Continuando ad assistere alla scena, Tricha vide il proprio corpo sollevare il tavolino e spaccare il vetro di sicurezza che separava la sala delle torture da quella in cui il nonno e i suoi due assistenti.

“Ci rivediamo” disse la ragazza, con una furia omicida nel petto.

“Salve straniera” disse Joseph a tradimento, indietreggiando poco a poco.

“Ferma lì dolcezza. – Le disse uno dei due assistenti, che si era avvicinato a pochi centimetri da lei, imbracciando un fucile caricato con dei sonniferi. – Se ti muovi, ti scarico il caricatore in testa”.

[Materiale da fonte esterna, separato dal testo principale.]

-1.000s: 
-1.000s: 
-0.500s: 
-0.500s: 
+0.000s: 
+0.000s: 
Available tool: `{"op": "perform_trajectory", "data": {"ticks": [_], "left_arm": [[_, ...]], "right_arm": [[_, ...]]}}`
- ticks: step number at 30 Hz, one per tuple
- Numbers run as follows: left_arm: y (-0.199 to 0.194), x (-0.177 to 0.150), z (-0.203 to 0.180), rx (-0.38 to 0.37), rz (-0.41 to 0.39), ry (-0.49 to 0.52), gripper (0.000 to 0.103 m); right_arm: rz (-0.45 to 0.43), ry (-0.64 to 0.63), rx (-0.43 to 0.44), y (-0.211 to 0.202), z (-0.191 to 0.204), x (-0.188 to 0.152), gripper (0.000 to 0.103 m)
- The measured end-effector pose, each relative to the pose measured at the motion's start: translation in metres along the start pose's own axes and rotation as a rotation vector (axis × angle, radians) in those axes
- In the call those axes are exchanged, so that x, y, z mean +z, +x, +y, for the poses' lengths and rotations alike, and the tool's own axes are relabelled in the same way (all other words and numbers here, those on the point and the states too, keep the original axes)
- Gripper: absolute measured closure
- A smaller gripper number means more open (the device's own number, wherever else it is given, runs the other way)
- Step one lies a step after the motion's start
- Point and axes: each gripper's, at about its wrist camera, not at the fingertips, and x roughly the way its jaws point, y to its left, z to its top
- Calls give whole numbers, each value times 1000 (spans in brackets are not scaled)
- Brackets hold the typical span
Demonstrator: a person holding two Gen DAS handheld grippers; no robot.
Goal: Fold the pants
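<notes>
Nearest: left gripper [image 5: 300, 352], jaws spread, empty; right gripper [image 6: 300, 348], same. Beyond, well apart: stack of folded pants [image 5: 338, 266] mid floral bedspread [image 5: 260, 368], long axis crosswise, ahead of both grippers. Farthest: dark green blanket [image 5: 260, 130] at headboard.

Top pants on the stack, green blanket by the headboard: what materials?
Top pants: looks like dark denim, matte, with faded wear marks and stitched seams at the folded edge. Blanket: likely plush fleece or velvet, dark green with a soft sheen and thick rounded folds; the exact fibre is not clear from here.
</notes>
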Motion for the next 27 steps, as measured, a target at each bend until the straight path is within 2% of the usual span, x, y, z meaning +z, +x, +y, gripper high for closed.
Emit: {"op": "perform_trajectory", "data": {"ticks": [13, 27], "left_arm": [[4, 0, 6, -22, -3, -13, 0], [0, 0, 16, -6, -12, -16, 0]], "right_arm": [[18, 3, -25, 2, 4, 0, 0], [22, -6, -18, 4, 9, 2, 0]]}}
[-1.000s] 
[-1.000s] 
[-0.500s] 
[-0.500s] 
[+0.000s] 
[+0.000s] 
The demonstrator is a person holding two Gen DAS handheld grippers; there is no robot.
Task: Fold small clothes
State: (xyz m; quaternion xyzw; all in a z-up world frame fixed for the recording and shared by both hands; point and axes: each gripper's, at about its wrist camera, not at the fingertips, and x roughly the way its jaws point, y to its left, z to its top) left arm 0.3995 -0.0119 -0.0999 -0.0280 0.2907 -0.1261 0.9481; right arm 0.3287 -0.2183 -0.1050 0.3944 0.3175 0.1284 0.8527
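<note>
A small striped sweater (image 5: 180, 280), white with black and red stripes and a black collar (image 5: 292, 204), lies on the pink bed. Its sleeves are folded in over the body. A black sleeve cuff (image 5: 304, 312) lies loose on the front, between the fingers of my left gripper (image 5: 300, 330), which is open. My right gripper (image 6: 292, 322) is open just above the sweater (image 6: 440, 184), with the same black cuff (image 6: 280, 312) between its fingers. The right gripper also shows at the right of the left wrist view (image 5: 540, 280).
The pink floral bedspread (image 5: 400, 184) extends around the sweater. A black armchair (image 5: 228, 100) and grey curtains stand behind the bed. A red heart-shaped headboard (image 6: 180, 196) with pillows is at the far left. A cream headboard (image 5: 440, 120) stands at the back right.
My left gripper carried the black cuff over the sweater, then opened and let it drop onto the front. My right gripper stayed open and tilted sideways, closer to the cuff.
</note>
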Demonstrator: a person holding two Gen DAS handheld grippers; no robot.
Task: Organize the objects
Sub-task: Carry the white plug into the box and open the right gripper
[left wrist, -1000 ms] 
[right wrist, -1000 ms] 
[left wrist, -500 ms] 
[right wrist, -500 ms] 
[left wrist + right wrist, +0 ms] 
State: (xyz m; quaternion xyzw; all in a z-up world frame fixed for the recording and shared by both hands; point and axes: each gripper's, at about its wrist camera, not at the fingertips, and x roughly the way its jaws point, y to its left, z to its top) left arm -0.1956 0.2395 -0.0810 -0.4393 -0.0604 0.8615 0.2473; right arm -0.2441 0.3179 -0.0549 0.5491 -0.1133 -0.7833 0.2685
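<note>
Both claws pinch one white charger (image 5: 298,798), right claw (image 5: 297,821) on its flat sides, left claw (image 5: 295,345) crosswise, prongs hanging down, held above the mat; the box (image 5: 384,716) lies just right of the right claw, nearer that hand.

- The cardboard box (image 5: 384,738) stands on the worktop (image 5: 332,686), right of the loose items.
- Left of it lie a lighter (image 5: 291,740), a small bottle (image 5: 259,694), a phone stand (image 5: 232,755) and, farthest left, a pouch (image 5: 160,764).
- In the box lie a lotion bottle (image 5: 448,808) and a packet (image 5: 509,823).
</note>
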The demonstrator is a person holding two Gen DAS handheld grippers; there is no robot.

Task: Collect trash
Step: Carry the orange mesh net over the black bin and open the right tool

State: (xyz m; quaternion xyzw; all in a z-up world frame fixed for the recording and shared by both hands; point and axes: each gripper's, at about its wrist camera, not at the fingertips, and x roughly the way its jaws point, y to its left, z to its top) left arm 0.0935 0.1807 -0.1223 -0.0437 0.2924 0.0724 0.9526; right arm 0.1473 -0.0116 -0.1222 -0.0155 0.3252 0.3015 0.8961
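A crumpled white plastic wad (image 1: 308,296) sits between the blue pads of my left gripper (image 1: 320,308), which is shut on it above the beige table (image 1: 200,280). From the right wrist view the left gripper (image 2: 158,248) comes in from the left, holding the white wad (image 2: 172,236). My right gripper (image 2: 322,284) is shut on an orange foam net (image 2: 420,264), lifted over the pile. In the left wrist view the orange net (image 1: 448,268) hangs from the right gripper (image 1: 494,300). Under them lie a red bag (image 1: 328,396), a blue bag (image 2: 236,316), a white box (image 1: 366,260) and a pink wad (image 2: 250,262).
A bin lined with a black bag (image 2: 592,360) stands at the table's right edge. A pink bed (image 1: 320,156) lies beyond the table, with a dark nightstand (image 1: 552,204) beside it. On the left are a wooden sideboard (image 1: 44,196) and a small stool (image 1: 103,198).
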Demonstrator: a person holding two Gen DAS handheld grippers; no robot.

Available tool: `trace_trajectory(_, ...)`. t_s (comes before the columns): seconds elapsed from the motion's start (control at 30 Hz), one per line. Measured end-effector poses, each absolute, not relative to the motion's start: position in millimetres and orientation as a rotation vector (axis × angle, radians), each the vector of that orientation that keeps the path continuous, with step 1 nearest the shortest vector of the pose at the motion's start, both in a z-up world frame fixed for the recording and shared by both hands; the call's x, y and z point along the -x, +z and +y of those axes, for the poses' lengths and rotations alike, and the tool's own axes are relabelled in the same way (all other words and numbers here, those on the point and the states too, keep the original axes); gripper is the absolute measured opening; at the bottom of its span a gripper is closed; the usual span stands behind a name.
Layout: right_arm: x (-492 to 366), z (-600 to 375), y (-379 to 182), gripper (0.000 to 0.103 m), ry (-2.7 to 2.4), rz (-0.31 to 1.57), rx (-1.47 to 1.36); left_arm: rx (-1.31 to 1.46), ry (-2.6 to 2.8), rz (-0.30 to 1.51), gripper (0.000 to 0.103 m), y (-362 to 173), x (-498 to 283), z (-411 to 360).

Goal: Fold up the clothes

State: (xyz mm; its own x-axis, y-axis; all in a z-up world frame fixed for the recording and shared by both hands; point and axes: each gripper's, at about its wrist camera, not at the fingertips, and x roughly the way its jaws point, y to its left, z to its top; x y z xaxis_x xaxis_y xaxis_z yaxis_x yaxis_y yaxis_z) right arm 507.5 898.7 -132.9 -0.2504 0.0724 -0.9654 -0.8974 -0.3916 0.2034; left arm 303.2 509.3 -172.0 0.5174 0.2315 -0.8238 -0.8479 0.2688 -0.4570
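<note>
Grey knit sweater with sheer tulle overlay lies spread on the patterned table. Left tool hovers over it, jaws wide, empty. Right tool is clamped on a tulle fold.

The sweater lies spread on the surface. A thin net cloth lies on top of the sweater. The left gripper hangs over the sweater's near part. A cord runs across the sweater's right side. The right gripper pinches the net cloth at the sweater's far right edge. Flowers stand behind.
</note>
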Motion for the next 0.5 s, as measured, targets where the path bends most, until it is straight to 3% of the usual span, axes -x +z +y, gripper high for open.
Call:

Tricha sentì la propria lingua schioccare contro il palato, poi i muscoli del suo braccio sinistro scattarono e spinsero lateralmente l’arma che, dopo aver scaricato un colpo accidentale, cadde a terra. Gli stessi muscoli, con l’aiuto del braccio destro, afferrarono la testa dell’aggressore e gli fecero fare due giri rompendo pelle, muscoli e ossa. In seguito la ragazza afferrò il cranio, lo staccò definitivamente dal corpo, e lo lanciò contro Joseph che, assieme all’altro assistente, erano rimasti fermi a guardare.

“ASSASSINA!” la accusò il giovane, spinto da una botta di adrenalina sfumato in una banalità.

Tricha non colse la provocazione, ne sembrò aver alcun interesse per l’assistente. Al contrario i suoi occhi verdi, cui ora si era aggiunto un tono indaco, erano piantati fissi su Joseph.

“Divina” sussurrò l’uomo, ammirando la terribilità di quello sguardo.

Tricha restò muta, limitandosi a sottolineare il proprio odio con un respiro più marcato. Tuttavia il filo dei loro sguardi venne interrotto da un forte rumore di spari che, avendo attirato l’attenzione della ragazza, le fece istintivamente voltare la testa. I due scienziati ne approfittarono per uscire, non visti ma sentiti.

“TORNA QUI!” ringhiò la ragazza, che con un balzo coprì la distanza che la divideva dalla porta e, con una spallata, sfondò la porta blindata che dava sul corridoio.
Ad attenderla c’erano una dozzina di guardie armate di fucile, eppure nonostante il pericolo il nuovo istinto primordiale la spinse a disfarsene il più in fretta possibile. Inseguendo quel piccolo sussurro, fondendo il suo vecchio Io con quello nuovo, Tricha si abbassò di colpo cosicché due cecchini non troppo esperti, presi alla sprovvista, spararono ai loro compagni. A chi le capitò per primo sottomano, Tricha falciò le gambe spezzandogli i femori. A un altro invece, dopo che le sue spalle funsero come appoggio per una ruota in aria (che terminò con un calcio a un soldato), fu crudelmente spezzato il collo.

Non c’erano più nemici, e nessuno si sarebbe rialzato.